Search for the word "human" in the entries. Each line that holds it should be copied.

* [ENTRIES SHOWN]:
━━━━━━━━━━━━━━━━

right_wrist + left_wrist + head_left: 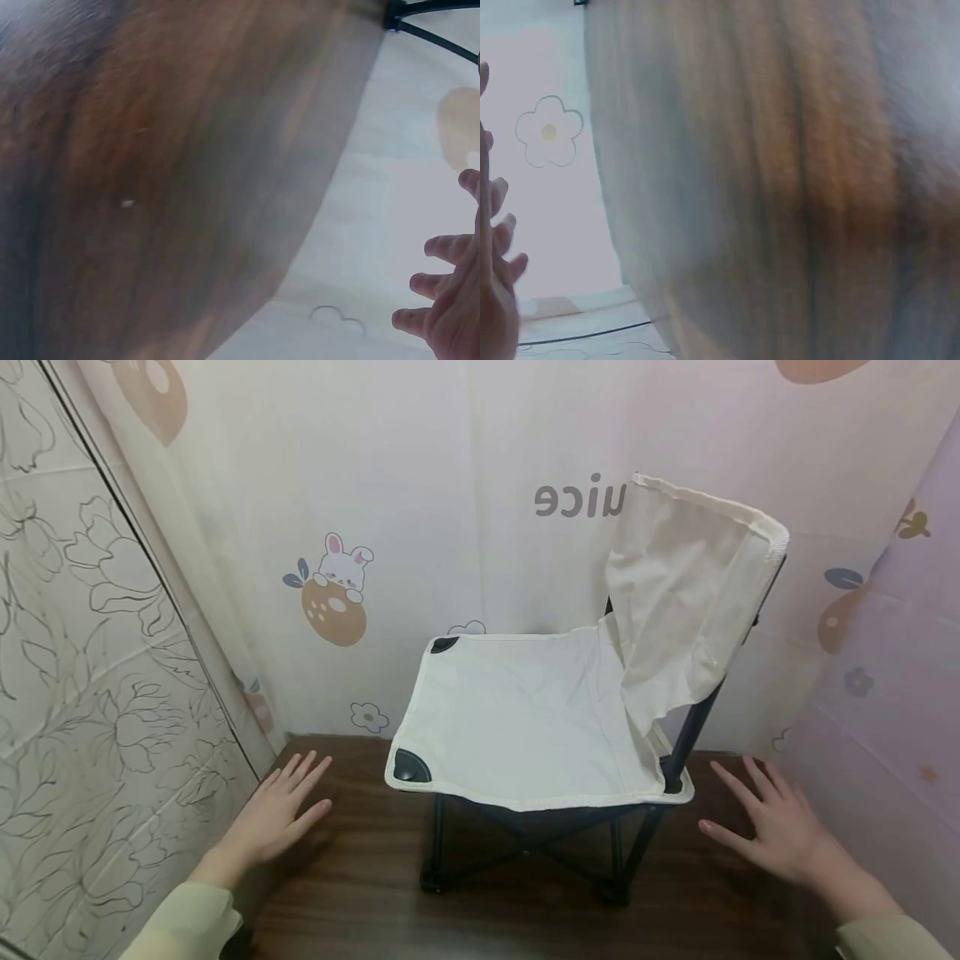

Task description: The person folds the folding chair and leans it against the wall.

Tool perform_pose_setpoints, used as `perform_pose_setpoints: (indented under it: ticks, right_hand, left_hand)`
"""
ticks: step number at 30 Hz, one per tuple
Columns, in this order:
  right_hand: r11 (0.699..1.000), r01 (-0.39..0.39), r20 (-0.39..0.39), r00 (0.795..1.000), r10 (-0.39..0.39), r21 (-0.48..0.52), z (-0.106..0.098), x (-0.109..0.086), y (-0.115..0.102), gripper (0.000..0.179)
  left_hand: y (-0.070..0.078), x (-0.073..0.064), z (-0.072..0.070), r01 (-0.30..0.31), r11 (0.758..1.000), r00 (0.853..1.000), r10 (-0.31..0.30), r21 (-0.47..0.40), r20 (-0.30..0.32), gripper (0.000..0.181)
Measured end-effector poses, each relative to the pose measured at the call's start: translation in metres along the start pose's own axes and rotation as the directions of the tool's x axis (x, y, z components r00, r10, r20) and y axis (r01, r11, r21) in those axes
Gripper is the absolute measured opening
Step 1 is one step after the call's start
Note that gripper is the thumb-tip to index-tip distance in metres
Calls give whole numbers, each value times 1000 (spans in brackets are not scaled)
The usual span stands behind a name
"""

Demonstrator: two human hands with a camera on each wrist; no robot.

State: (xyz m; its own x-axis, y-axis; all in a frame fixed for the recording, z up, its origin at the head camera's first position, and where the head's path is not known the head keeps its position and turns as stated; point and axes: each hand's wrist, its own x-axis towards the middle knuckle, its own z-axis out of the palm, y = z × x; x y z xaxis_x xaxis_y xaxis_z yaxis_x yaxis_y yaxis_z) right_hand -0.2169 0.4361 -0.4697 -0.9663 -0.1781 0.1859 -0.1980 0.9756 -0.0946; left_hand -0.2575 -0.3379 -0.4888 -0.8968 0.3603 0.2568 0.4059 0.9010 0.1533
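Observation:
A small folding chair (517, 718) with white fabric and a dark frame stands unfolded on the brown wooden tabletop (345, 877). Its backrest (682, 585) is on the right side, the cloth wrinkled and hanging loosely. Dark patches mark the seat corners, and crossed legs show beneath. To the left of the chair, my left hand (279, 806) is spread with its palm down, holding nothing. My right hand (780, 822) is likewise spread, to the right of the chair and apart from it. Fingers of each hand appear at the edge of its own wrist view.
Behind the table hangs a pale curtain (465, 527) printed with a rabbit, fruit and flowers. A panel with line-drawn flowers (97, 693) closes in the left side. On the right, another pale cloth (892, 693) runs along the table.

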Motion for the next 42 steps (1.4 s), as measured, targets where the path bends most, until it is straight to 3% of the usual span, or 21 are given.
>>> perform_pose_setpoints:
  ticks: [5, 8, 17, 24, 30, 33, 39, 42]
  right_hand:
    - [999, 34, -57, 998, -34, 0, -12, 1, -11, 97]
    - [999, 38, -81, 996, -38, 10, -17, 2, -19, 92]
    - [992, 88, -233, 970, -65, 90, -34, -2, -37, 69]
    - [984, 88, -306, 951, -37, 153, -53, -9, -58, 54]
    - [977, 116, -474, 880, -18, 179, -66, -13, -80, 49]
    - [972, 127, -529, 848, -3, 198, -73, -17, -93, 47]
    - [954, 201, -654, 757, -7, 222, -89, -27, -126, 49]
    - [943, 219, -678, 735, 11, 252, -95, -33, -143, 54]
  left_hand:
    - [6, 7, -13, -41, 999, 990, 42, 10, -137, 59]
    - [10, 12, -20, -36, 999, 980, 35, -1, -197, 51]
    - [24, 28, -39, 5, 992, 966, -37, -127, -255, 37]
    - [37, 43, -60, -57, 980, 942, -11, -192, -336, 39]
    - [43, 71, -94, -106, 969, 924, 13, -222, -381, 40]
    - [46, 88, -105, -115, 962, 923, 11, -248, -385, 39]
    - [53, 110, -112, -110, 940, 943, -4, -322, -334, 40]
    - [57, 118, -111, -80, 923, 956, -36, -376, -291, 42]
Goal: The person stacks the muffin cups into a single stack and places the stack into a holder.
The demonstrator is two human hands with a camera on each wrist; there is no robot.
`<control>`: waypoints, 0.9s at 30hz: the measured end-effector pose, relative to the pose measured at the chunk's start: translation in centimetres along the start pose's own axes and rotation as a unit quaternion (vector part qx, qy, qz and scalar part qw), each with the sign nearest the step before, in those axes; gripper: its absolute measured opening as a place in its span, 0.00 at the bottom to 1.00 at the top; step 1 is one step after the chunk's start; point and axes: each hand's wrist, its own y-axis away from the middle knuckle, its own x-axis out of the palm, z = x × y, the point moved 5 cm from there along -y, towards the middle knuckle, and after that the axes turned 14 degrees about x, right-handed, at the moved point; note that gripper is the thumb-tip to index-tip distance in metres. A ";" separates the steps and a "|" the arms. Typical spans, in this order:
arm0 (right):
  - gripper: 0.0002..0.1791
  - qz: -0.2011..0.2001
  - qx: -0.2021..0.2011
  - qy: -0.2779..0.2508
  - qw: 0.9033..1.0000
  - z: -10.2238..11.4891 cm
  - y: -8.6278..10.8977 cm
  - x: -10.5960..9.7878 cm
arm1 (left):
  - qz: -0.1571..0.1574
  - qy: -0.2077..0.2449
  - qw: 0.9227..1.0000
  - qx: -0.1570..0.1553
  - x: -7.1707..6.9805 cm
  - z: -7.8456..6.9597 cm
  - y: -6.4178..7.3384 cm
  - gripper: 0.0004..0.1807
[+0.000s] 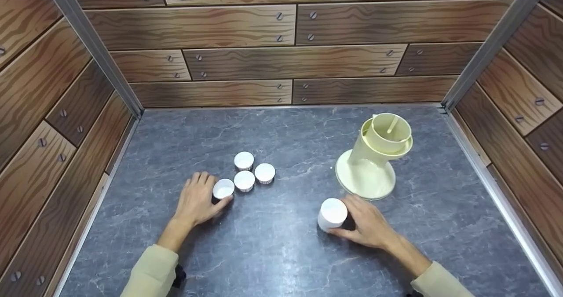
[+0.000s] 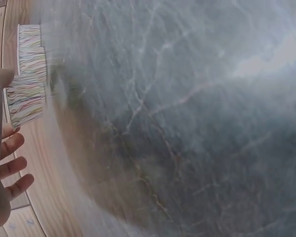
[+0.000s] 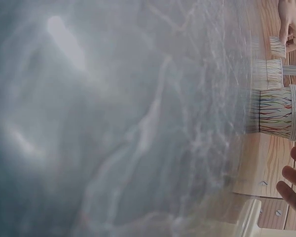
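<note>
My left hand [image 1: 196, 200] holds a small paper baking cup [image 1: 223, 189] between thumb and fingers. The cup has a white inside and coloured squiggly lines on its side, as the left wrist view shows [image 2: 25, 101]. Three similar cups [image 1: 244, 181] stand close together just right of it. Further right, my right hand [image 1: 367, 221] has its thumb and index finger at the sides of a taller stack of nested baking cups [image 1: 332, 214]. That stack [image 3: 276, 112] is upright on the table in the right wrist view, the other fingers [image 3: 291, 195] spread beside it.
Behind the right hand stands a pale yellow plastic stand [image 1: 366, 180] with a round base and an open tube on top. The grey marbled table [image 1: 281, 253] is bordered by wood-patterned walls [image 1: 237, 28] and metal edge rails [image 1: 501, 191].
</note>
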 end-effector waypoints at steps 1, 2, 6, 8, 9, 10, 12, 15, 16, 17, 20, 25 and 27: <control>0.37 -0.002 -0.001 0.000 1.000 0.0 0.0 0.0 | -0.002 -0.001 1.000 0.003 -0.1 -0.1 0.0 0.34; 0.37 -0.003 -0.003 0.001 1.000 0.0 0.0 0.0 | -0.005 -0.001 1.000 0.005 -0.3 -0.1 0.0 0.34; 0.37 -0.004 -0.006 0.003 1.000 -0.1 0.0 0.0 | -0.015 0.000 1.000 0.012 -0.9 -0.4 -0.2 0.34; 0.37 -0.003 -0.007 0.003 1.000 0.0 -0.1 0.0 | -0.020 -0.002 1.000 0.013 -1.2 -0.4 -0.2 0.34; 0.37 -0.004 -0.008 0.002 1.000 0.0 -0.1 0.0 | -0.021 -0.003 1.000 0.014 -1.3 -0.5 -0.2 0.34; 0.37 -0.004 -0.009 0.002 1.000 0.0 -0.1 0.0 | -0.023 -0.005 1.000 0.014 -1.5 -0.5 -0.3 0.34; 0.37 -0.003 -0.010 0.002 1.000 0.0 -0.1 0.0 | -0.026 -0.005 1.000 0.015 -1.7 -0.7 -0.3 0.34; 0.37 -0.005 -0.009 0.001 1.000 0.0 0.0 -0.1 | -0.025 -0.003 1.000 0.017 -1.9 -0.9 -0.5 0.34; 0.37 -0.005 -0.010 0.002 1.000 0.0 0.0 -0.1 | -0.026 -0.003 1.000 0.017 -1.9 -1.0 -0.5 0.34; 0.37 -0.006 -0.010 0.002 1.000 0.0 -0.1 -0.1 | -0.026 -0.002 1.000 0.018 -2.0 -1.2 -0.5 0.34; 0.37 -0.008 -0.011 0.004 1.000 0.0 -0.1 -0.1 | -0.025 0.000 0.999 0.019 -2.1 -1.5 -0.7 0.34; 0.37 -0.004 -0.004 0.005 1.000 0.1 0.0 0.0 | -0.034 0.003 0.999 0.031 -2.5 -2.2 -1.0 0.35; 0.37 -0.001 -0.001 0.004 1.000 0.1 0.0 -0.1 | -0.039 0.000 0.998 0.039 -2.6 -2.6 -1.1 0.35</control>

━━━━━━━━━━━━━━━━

* [ANSWER FOR THE TASK]:
Demonstrator: two human hands with a camera on each wrist; no robot.
The demonstrator is two human hands with a camera on each wrist; there is no robot.

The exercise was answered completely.